* Exercise details
Could you transcribe exactly the lines below, from the line with "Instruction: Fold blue" through the line with "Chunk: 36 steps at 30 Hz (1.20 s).", and nothing else, leaving out the pictures?

* Given records
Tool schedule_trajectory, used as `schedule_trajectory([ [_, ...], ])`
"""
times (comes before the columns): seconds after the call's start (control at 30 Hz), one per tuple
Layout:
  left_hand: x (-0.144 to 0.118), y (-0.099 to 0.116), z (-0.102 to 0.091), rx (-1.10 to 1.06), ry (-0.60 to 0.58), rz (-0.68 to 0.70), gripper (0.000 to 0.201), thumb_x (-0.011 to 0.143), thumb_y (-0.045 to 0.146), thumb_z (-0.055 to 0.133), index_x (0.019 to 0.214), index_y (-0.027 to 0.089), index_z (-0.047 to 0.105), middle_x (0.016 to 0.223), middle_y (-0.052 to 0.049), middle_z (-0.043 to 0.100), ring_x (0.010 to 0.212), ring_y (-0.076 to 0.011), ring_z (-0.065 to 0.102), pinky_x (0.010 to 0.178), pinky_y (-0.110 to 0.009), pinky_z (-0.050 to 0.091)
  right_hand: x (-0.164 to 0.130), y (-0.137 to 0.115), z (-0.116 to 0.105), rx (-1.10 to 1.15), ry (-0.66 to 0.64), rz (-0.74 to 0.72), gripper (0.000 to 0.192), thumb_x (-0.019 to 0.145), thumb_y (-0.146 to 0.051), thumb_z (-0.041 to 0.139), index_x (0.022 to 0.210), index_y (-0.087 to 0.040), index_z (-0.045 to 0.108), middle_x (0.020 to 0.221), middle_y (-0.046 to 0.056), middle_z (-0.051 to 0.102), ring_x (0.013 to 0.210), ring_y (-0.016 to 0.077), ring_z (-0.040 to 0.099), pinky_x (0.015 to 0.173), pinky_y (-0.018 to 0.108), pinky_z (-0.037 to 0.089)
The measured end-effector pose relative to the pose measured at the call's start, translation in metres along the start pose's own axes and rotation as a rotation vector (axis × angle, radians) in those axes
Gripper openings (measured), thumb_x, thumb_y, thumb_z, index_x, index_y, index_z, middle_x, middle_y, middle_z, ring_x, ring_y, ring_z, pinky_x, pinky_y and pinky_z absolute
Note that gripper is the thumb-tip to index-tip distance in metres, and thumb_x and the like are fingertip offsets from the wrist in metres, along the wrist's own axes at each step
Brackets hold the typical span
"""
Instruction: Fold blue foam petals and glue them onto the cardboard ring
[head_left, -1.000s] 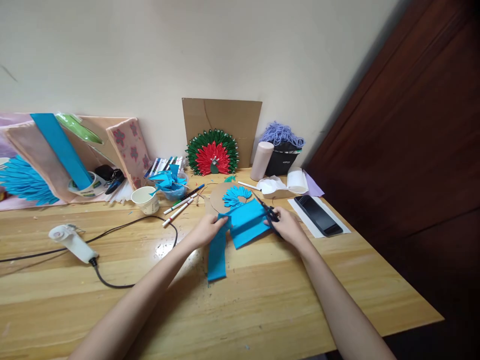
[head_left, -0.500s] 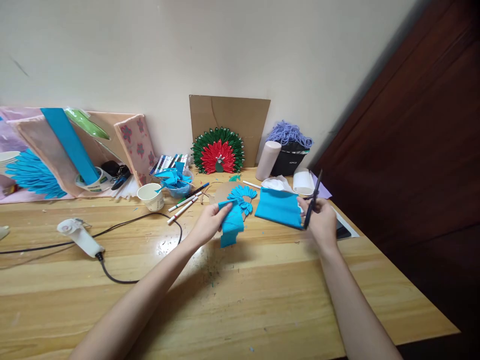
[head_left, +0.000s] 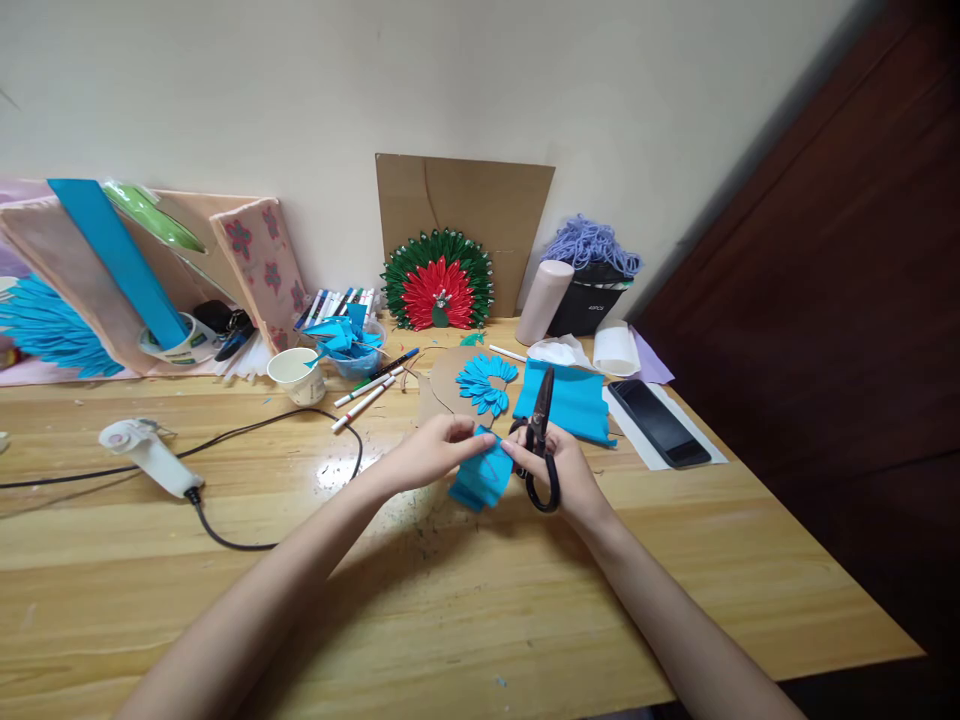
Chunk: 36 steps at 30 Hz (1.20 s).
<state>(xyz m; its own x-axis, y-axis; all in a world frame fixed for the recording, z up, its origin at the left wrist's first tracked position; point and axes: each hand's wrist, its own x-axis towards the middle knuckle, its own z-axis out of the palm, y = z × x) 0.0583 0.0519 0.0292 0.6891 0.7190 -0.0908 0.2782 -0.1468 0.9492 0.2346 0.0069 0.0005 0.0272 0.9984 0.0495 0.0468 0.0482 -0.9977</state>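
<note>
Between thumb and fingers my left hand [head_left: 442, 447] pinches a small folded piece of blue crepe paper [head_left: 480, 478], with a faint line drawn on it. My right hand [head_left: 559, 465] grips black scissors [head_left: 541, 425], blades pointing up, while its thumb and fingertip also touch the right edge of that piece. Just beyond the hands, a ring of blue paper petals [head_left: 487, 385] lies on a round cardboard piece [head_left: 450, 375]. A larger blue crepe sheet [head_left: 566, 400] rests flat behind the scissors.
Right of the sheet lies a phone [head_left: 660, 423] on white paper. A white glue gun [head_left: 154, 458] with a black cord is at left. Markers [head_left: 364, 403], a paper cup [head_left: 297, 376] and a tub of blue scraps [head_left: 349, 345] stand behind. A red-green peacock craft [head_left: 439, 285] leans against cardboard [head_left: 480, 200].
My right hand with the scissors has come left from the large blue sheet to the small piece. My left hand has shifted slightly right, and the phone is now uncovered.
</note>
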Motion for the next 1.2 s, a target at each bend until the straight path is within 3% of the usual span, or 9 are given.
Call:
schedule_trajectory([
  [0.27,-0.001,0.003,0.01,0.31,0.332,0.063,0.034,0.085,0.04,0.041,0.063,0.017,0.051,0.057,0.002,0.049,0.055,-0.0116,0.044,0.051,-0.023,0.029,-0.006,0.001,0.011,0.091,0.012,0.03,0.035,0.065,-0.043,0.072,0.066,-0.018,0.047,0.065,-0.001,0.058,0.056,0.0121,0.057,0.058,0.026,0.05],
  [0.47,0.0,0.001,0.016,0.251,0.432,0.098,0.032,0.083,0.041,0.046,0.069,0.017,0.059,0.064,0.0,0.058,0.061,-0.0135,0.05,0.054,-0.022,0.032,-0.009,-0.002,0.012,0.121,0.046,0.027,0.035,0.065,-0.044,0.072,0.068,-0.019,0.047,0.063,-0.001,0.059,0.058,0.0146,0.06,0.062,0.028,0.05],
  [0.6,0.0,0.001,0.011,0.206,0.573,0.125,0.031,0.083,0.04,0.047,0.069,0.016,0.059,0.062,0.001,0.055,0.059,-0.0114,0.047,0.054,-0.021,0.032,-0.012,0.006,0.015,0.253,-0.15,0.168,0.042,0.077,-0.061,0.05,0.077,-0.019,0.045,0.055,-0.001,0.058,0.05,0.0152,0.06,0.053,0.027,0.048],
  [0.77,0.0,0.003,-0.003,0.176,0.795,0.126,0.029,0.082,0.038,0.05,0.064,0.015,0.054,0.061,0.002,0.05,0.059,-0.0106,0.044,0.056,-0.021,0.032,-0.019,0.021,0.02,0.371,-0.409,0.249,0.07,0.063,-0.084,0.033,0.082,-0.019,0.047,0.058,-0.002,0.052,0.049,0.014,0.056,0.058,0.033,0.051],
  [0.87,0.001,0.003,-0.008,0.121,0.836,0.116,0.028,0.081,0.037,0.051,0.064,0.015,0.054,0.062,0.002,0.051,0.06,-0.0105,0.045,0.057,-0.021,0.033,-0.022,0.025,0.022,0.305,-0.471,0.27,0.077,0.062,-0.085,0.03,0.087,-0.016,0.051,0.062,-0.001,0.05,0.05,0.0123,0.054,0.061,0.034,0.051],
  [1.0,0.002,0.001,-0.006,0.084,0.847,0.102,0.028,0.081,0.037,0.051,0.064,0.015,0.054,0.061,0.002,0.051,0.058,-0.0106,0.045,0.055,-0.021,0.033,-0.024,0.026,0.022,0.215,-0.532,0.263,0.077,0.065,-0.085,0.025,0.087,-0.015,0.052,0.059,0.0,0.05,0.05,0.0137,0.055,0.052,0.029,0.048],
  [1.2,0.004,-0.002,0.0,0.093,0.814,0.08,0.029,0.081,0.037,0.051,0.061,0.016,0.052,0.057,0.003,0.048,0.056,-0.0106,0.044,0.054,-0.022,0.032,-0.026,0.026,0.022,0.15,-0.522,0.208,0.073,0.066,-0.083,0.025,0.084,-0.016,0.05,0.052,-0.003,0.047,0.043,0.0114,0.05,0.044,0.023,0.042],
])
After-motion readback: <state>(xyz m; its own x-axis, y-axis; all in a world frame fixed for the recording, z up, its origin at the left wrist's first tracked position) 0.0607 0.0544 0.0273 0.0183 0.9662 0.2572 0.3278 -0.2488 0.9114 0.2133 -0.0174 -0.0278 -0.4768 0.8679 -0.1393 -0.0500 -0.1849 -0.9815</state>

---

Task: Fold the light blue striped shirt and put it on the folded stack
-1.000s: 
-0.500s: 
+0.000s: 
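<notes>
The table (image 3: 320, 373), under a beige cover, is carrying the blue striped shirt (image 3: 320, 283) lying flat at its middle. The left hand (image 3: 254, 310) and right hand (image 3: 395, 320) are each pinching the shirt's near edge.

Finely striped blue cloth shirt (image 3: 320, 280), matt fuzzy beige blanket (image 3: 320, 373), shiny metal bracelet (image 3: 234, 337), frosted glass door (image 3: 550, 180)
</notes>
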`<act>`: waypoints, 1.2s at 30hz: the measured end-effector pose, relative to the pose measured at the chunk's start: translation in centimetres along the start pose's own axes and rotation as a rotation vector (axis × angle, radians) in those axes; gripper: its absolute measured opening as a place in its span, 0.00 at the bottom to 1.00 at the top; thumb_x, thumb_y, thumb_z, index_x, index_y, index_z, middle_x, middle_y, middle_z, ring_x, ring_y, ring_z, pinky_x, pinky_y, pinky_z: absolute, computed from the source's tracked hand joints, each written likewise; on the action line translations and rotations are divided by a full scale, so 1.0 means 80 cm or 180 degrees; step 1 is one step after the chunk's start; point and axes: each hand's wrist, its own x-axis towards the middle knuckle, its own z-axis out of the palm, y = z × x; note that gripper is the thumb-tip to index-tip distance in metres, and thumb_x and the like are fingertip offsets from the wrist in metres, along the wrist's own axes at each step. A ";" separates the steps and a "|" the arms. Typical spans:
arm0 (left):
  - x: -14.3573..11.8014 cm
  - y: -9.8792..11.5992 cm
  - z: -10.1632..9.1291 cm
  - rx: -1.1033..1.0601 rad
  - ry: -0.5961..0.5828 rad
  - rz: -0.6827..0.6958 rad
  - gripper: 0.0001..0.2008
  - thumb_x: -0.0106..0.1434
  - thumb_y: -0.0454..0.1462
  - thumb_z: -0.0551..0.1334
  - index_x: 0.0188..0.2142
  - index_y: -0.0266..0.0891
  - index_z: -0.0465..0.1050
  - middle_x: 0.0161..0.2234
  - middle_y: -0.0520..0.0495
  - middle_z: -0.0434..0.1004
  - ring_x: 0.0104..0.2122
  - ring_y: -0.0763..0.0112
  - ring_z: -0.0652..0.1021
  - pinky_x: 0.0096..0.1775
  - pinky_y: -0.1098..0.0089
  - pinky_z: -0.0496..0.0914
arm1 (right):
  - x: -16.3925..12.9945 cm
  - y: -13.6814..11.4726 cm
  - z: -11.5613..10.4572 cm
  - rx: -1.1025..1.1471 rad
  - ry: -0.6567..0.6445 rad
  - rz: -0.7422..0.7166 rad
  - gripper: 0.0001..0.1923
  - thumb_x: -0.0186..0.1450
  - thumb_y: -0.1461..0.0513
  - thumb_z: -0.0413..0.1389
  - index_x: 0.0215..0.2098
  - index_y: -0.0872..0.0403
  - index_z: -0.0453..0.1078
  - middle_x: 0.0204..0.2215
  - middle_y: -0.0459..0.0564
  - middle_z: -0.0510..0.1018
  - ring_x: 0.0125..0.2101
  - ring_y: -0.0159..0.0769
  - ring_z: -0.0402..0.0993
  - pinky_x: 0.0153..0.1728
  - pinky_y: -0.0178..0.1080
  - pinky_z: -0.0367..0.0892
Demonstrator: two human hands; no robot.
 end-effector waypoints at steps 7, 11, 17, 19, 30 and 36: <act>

* Written solution
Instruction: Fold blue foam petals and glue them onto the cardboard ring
[head_left, -1.000s] 
[head_left, -0.500s] 
[head_left, +0.000s] 
Chunk: 36 steps at 30 Hz (1.20 s).

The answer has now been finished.